The farm before him looked desolate. The piles of red clay and yellow sand, the wide red craters between, the red soil without vegetation—the land looked desolate. In the shade of the water-oak tree where he stood, Ty Ty felt completely exhausted. He no longer felt strength in his muscles when he thought of the gold in the earth under his farm. He did not know where the gold was, and he did not know how he was going to be able to dig any longer without his strength. There was gold there though, because several nuggets had been found on the farm; he knew there was gold there, but he did not know whether he would be able to continue his search for it. At that moment he felt that there was no use in ever doing anything again. All his life he had lived with the determination of keeping peace in his family. Now it did not matter; nothing mattered now. Nothing mattered any longer, because blood had been spilled on his land—the blood of one of his children.

He thought himself talking to Buck in the dining-room the evening before.

“The trouble with you boys is that you don’t seem to catch on.”

The glare of the sun in his eyes reminded him of something else.

“Blood on my land,” he repeated. “Blood on my land.”

The three girls in the house were crying through the open doors and windows. While he walked up and down, they came to the porch again, standing there and looking.

“Go get an undertaker or a doctor or something, son.” he told Shaw, nodding his head wearily.

Shaw got into Ty Ty’s car and started to Marion. They stood on the porch watching the cloud of yellow dust left behind to settle over the roadside.

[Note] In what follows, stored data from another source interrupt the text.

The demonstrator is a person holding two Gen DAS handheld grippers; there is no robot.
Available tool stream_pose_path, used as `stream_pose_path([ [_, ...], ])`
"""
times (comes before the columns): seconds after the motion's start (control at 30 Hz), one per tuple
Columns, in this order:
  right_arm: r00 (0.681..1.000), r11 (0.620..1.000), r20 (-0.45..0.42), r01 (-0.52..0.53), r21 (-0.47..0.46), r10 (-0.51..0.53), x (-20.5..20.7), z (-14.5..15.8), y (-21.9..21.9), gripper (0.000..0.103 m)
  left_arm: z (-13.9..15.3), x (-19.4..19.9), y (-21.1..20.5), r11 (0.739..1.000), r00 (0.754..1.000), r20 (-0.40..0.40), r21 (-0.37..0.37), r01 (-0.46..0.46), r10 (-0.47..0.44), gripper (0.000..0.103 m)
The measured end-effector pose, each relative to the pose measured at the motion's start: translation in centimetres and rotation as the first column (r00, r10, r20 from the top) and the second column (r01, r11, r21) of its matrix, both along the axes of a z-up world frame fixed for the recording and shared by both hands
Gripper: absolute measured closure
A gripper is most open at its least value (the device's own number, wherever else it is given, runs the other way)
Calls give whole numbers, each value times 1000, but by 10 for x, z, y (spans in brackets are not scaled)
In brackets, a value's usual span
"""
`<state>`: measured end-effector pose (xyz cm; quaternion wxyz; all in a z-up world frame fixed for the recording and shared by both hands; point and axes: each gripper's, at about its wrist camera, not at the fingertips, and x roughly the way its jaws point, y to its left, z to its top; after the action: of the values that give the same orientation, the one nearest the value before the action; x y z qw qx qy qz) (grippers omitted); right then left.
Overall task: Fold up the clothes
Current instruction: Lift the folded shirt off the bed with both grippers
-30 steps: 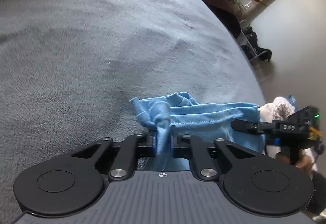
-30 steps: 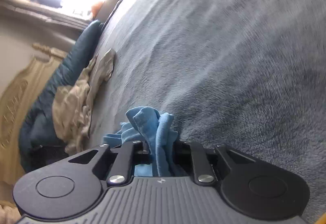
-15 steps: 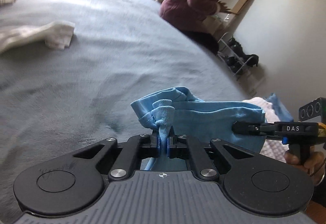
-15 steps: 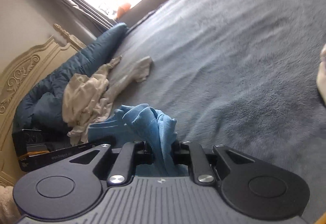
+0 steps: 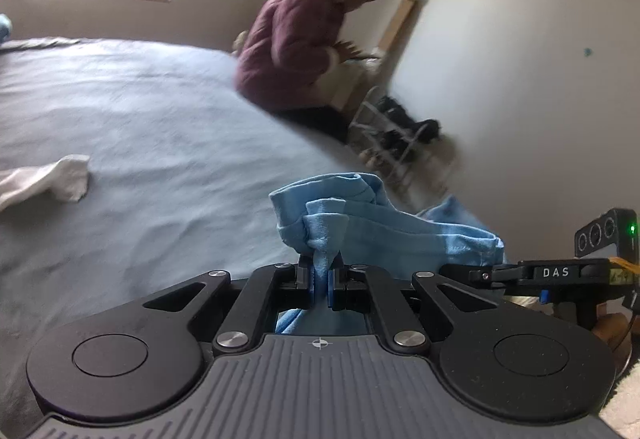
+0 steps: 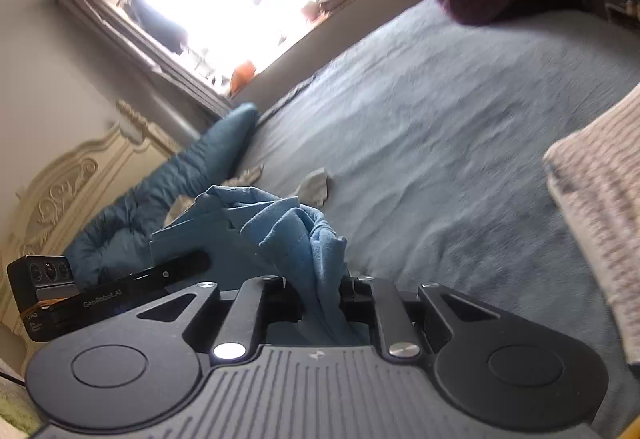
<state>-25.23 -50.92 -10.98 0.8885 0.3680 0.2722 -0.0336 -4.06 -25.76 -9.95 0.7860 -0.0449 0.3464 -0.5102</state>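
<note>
A person in a maroon jacket (image 5: 292, 39) crouches beside the grey bed (image 5: 140, 111).

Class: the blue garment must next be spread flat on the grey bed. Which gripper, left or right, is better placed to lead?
Probably the left gripper: open grey bed lies ahead of it. The right gripper also clamps the blue garment, but a folded beige pile crowds its side.

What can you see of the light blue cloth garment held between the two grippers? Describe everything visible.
The light blue cloth garment looks like soft, thin cotton with stitched hems. It is bunched and creased, not yet folded. The left gripper pinches one gathered corner, the right gripper another, so it hangs stretched between them above the grey-blue bed cover. Its lower part is hidden.
</note>
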Motion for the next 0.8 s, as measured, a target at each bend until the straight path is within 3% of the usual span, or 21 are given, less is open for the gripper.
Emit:
stream_pose_path([
  [0.17, 996, 995, 41, 85, -54, -83, -42, 45, -14, 88, 29, -20, -27, 997, 1000, -21, -74, 15, -17, 99],
  [0.37, 990, 984, 82, 123, -127, -114, -90, 87, -46, 88, 49, -57, -65, 990, 999, 18, -131, 43, -41, 99],
  [0.57, 990, 984, 104, 108, -141, -93, -128, 100, -99, 88, 57, -104, -117, 990, 999, 41, -138, -15, 21, 99],
  [0.8, 990, 997, 131, -35, -73, 45, -160, 89, -193, 88, 53, -156, -181, 976, 980, 15, -100, -194, 196, 99],
])
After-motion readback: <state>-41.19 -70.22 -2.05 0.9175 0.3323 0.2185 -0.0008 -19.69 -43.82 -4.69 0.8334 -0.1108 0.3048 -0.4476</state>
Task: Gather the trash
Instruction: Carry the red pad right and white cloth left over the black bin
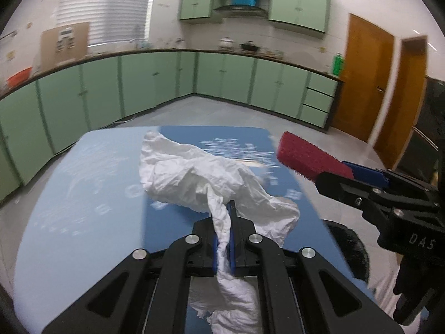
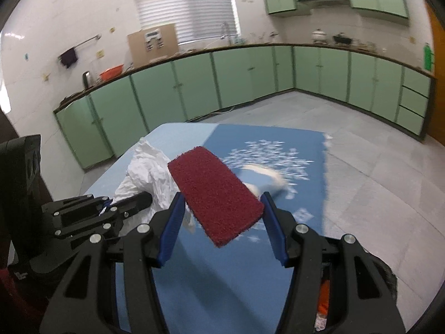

Ty Ty tried to force his eyes upon the floor so he would not lift them to look at his desolate land. He knew if he looked at it again he would feel a sinking sensation in his body. Something out there repelled him. It was no longer as it had been before. The piles of earth had always made him feel excitement; now they made him feel like turning his head away and never looking out there again. The mounds even had a different color now, and the soil of his land was nothing like earth he had ever seen before. There had never been any vegetation out there, but he had never realized the lack of it before. Over on the other side of the farm, where the newground was, there was vegetation, because the top soil in the newground had not been covered with piles of sand and clay in one place, and big yawning holes in others. He wished then that he had the strength to spread out his arms and smooth the land as far as he could see, leveling the ground by filling the holes with the mounds of earth. He realized how impotent he was by his knowledge that he would never be able to do that. He felt heavy at heart.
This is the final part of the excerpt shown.